Exactly retype the opening line of the entries and every line after it, ending with the line that contains "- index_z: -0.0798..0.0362". Skip all pictures.

── INFORMATION SHOWN

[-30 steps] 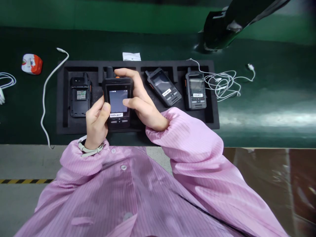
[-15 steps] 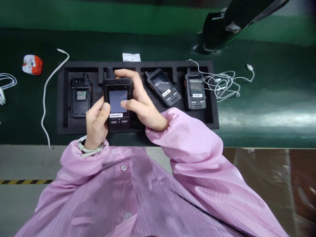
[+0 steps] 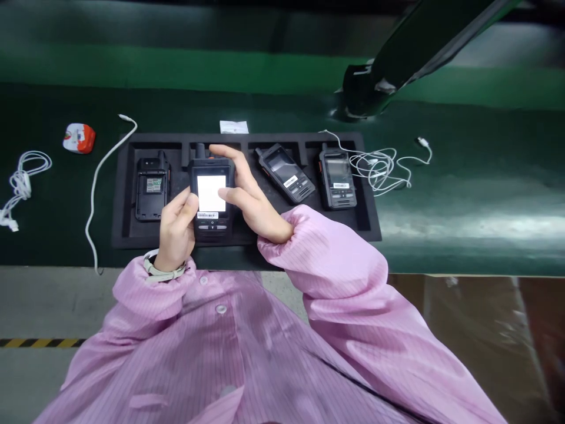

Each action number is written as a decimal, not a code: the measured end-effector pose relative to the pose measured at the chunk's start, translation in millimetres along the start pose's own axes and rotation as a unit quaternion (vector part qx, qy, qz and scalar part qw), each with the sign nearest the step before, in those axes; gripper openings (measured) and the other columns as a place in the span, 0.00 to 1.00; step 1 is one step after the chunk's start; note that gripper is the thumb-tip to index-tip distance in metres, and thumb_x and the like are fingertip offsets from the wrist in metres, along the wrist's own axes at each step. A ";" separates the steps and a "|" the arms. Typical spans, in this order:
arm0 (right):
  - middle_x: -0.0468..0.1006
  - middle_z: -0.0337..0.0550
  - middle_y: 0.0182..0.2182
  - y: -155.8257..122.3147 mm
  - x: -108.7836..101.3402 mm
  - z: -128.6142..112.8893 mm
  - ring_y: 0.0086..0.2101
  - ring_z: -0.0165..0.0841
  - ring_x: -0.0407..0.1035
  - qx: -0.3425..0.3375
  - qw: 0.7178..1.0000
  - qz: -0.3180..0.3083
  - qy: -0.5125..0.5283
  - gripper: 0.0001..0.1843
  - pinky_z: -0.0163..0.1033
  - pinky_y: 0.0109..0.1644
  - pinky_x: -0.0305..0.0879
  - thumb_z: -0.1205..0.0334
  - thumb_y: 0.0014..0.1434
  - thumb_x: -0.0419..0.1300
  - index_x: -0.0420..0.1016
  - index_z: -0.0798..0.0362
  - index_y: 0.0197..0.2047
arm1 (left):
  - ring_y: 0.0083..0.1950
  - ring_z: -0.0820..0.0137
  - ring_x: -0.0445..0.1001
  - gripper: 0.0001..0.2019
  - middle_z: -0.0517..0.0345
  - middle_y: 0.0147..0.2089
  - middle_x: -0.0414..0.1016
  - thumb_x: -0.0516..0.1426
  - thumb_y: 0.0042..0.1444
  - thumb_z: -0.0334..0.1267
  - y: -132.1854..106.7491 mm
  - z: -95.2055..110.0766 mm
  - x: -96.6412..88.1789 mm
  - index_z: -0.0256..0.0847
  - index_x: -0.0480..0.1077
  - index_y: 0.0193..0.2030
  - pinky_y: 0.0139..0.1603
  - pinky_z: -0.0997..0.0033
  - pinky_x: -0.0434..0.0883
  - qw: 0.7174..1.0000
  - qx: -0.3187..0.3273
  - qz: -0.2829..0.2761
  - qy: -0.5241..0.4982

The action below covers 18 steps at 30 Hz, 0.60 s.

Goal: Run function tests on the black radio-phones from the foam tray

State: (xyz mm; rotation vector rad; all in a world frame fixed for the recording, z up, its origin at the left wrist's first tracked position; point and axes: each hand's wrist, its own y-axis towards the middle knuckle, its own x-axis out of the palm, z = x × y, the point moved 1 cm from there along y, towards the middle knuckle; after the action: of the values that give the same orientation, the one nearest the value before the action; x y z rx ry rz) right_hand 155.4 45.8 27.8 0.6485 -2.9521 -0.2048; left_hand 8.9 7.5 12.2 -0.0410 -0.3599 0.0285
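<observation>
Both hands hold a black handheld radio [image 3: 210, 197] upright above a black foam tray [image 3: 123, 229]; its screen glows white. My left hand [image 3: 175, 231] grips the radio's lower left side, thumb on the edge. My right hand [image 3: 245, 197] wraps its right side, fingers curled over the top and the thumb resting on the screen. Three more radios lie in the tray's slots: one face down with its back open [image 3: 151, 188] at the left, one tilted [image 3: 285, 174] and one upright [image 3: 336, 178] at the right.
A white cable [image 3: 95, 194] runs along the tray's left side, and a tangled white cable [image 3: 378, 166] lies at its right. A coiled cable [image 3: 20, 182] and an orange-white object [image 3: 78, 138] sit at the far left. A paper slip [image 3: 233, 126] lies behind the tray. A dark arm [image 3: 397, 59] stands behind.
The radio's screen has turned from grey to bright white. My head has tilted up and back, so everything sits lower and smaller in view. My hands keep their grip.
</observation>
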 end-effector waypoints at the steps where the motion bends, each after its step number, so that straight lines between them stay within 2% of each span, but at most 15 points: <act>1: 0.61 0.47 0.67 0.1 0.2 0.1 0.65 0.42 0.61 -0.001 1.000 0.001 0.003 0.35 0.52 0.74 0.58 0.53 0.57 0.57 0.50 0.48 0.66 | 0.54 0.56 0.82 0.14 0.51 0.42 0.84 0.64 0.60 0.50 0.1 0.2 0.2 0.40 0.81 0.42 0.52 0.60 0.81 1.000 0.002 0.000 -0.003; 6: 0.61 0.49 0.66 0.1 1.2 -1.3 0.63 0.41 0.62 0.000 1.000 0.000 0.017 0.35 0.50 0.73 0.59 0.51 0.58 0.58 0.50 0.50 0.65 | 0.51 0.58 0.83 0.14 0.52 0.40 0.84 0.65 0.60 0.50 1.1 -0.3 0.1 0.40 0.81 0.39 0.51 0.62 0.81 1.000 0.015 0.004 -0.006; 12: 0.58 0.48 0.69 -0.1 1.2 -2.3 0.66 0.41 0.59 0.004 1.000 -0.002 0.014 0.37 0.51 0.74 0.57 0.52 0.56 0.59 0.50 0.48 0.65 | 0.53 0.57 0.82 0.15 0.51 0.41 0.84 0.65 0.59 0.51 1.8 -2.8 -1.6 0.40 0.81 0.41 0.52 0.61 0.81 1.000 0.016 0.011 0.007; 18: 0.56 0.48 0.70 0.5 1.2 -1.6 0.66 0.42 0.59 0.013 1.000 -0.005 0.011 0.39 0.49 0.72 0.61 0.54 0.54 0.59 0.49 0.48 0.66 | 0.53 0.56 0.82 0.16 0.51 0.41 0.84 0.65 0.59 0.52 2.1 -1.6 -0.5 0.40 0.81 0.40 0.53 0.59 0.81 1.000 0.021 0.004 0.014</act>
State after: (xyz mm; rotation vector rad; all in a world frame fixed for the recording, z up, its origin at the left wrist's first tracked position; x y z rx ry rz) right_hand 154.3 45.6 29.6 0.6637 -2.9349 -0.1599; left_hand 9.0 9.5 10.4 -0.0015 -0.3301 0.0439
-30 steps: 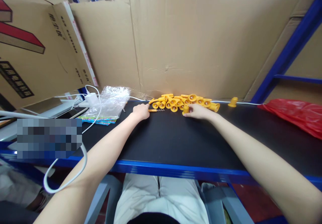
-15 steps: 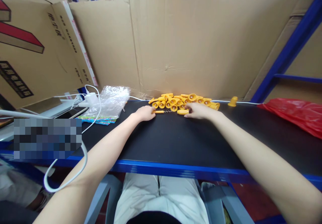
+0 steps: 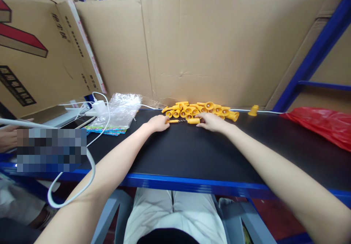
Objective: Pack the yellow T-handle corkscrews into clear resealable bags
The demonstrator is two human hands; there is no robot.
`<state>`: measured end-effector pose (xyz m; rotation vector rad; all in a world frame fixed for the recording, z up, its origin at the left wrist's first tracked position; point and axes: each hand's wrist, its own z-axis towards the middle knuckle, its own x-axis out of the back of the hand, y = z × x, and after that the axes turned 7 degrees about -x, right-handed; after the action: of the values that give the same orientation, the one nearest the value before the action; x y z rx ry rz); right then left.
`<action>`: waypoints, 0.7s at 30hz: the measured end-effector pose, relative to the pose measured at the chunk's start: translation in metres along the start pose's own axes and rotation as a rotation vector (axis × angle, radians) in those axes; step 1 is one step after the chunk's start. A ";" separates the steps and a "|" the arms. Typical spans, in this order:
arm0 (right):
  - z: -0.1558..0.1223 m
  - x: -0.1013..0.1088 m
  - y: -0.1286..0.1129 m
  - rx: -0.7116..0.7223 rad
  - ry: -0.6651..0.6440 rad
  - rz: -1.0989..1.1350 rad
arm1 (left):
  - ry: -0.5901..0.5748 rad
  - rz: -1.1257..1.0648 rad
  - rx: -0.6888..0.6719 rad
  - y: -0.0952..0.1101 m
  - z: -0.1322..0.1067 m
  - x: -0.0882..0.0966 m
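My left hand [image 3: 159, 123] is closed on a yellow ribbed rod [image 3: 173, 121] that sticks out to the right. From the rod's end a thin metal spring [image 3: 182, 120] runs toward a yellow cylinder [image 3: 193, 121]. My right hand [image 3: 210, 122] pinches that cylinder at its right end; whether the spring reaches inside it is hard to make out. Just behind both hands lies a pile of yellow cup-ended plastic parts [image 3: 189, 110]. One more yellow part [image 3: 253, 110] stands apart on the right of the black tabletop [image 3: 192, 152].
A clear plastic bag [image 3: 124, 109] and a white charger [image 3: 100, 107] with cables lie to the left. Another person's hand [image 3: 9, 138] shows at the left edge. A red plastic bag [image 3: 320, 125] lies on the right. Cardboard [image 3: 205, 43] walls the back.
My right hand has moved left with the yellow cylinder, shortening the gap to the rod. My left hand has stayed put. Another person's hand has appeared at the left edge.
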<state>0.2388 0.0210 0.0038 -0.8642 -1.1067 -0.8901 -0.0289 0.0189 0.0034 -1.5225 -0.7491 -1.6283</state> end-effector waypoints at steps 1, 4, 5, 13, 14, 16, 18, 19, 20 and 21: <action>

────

**ANSWER SECTION:**
[-30 steps] 
[-15 steps] 
[+0 steps] 

Each action number is written as a decimal, not a code: the measured end-effector pose relative to the pose measured at the chunk's start, translation in millimetres along the start pose's own axes and rotation as a unit quaternion (vector part qx, qy, qz and scalar part qw), each with the sign nearest the step before, in those axes; gripper openings (measured) and the other columns as a place in the span, 0.00 to 1.00; step 1 is one step after the chunk's start; note that gripper is the thumb-tip to index-tip distance in metres, and thumb_x and the like are fingertip offsets from the wrist in metres, along the wrist's own axes at each step. A ";" separates the steps and a "|" the arms. Typical spans, in this order:
arm0 (right):
  - middle_x: -0.0468..0.1006
  - middle_z: -0.0337..0.0550
  - middle_y: 0.0182..0.2182
  - y: -155.8257..122.3147 mm
  - x: -108.7836..101.3402 mm
  - z: -128.6142..112.8893 mm
  - ring_y: 0.0086..0.2101
  - ring_z: -0.0165..0.0841
  - ring_x: -0.0407..0.1035
  - qx: -0.3425..0.3375
  - qw: 0.7178..1.0000
  - qz: -0.3180..0.3083
  - qy: -0.5125..0.5283
  - gripper: 0.0001..0.1843
  - pinky_z: -0.0163..0.1033
  - pinky_y: 0.0109..0.1644
  - pinky_x: -0.0305..0.0879
  - thumb_z: -0.1205..0.0334
  - thumb_y: 0.0014..0.1434
  - thumb_x: -0.0419..0.1300
  - index_x: -0.0420..0.1016
  - index_z: -0.0798..0.0362

This finishes the response to the exercise.